▶ _Task instructions_
Copy exactly the lines of the data below, beginning with the line with "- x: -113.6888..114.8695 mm" and ending with the line with "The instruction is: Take". Pictures are to be omitted.

==*==

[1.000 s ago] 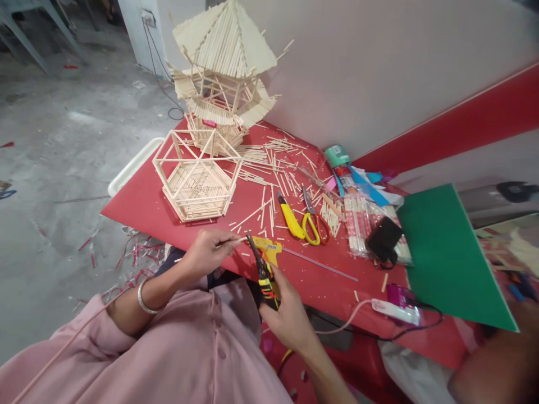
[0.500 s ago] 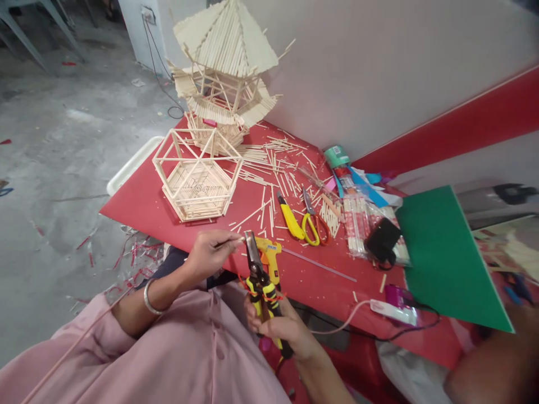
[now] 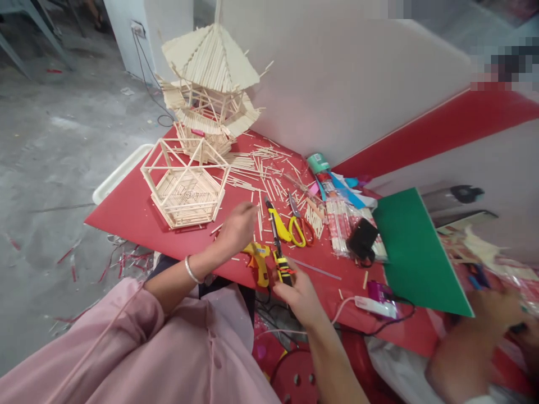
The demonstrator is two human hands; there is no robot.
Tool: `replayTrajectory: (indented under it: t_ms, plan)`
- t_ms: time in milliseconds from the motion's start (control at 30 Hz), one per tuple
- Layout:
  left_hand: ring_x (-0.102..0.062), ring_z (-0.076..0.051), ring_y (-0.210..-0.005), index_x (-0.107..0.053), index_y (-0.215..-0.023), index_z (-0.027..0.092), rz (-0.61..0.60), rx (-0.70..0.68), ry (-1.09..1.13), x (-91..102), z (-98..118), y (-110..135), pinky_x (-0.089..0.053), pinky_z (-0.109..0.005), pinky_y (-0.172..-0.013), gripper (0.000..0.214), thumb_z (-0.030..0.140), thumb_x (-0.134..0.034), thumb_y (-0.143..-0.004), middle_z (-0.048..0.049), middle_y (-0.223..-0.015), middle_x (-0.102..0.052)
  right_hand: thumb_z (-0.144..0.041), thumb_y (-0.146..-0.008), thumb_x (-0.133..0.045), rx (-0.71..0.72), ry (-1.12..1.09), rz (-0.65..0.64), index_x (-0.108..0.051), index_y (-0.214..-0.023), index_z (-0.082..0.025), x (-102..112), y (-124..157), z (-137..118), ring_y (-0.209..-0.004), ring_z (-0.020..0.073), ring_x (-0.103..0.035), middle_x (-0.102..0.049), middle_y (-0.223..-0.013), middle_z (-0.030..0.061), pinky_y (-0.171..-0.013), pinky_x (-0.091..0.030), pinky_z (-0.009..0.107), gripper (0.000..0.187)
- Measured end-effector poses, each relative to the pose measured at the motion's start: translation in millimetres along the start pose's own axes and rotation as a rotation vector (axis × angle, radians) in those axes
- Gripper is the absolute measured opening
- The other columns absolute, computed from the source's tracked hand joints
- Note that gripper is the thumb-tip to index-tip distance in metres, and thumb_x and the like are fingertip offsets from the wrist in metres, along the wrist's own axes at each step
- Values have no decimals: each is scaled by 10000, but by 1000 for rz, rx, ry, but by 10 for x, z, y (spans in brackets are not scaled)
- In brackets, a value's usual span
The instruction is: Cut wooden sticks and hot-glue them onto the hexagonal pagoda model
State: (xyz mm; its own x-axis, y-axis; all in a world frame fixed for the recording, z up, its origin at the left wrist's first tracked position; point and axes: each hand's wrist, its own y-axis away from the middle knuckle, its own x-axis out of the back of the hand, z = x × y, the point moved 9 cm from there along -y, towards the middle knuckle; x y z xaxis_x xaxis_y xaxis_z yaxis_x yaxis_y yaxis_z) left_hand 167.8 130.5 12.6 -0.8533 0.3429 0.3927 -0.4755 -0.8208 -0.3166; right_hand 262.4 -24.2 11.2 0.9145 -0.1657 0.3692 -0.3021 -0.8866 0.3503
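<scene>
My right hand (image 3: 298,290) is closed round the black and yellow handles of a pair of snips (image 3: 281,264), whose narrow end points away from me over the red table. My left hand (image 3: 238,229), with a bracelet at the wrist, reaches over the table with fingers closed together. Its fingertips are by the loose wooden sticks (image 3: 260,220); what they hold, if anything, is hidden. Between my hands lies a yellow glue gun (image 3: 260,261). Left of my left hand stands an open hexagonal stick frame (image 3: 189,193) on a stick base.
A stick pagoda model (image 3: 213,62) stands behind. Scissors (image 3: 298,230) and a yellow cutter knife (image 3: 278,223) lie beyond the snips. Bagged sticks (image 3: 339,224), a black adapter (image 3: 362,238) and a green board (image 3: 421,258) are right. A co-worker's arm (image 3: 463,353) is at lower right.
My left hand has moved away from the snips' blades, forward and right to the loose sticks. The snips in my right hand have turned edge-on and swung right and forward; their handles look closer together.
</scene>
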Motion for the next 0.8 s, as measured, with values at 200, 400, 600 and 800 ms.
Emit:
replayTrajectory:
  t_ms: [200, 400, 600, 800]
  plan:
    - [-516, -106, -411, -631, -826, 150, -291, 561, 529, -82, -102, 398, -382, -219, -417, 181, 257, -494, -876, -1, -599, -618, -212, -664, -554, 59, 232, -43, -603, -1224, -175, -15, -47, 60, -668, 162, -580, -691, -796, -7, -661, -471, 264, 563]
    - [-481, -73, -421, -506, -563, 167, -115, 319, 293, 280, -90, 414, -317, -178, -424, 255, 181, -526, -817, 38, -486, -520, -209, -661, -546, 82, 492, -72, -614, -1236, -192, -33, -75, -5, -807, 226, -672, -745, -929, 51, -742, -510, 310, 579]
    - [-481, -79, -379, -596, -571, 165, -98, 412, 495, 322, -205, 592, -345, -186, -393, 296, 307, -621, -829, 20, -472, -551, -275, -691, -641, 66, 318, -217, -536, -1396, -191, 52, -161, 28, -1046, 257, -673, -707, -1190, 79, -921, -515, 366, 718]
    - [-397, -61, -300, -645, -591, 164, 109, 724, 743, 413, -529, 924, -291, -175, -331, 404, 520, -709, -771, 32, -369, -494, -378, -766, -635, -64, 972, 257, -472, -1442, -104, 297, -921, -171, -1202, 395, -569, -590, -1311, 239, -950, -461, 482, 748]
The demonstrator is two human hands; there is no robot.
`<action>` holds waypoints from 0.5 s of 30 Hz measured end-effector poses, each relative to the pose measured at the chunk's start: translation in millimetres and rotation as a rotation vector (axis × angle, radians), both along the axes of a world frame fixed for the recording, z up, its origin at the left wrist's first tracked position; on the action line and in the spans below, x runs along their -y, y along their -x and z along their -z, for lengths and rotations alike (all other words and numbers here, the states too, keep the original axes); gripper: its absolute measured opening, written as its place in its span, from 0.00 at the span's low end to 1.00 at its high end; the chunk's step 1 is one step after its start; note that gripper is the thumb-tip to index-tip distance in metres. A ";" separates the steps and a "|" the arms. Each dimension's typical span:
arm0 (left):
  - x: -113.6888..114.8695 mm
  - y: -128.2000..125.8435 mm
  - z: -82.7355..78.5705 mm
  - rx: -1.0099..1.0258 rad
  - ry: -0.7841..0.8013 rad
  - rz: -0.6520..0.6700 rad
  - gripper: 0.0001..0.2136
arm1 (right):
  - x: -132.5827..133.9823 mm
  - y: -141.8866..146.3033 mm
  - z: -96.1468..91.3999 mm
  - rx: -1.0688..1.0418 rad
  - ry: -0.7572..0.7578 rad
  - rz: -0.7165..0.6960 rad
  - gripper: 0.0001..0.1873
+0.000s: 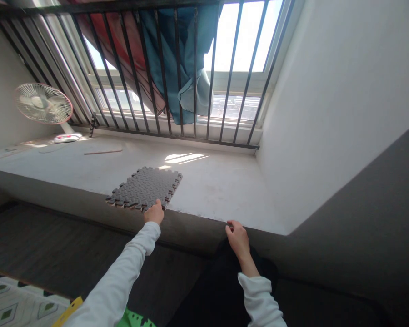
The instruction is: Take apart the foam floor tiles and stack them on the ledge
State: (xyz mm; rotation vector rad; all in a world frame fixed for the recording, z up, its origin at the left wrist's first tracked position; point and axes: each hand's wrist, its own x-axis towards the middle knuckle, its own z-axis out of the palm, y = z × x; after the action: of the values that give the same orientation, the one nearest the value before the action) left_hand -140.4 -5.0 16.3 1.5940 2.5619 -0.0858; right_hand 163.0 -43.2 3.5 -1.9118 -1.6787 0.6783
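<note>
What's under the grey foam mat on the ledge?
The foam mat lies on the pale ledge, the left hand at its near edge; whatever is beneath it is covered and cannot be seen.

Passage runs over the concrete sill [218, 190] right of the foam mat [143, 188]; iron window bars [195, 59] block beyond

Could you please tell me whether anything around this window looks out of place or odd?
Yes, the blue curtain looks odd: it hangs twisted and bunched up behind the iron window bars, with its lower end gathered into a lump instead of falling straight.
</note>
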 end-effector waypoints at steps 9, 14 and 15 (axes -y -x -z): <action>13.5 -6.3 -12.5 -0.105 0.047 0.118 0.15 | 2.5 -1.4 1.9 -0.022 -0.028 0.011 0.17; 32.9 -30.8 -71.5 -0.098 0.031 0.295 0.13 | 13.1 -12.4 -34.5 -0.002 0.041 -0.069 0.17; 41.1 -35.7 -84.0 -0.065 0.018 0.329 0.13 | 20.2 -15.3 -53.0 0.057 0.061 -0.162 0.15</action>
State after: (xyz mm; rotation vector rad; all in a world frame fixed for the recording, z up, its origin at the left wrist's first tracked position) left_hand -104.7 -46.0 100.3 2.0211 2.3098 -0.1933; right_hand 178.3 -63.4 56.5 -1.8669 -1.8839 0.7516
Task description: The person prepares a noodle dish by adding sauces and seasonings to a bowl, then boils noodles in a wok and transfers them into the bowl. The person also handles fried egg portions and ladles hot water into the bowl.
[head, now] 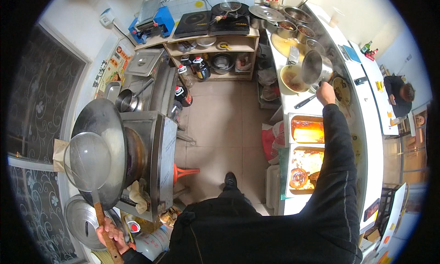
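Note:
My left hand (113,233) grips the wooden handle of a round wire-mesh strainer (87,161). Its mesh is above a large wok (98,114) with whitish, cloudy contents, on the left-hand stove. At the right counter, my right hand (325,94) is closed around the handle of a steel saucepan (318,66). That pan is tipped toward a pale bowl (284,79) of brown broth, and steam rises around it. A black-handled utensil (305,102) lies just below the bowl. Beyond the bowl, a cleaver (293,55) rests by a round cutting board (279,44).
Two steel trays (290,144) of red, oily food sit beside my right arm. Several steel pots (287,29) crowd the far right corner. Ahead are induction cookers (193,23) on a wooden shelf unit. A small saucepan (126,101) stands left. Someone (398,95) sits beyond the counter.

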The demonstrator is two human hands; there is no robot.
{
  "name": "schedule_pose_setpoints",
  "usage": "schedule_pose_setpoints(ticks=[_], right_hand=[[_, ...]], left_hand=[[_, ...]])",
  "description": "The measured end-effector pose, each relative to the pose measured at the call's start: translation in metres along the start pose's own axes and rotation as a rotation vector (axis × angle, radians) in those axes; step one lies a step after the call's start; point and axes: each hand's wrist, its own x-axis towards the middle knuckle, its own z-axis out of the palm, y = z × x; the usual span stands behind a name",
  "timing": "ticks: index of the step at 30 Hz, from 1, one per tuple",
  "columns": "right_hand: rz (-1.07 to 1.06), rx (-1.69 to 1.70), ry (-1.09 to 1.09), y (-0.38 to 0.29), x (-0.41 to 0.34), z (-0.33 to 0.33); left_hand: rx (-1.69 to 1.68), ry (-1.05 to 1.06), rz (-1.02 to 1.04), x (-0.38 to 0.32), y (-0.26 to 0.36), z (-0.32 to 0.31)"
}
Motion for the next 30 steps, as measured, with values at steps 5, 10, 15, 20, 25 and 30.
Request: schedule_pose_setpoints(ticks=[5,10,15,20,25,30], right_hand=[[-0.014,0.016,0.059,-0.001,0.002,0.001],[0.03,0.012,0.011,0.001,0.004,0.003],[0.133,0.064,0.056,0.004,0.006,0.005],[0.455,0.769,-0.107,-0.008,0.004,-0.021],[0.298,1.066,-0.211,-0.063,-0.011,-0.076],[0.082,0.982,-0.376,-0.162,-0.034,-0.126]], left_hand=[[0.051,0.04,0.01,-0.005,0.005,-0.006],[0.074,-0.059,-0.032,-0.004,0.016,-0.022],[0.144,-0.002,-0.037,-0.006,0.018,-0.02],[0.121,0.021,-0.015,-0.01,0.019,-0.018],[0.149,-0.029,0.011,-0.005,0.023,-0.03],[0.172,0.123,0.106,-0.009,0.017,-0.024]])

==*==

▶ _Exercise result_
  - x: -113.6888..114.8695 mm
  - y: -128.2000..125.8435 mm
  - z: -82.7355..78.5705 mm
  - rx: -1.0099..1.0258 rad
  - ry: -0.7841..0.8013 rad
  - rz: -0.6520..0.6700 rad
  - gripper: 0.0001..0.2136
arm1 (right):
  - x: -132.5827..133.9823 mm
  - y: -141.8866..146.3033 mm
  - z: -96.1468..91.3999 mm
  - rx: -1.0688..1.0418 rad
  - ry: -0.7572..0.7578 rad
  - rz: -0.7165..0.6960 rad
  - gripper: 0.0001..0.1873
+0.000s: 
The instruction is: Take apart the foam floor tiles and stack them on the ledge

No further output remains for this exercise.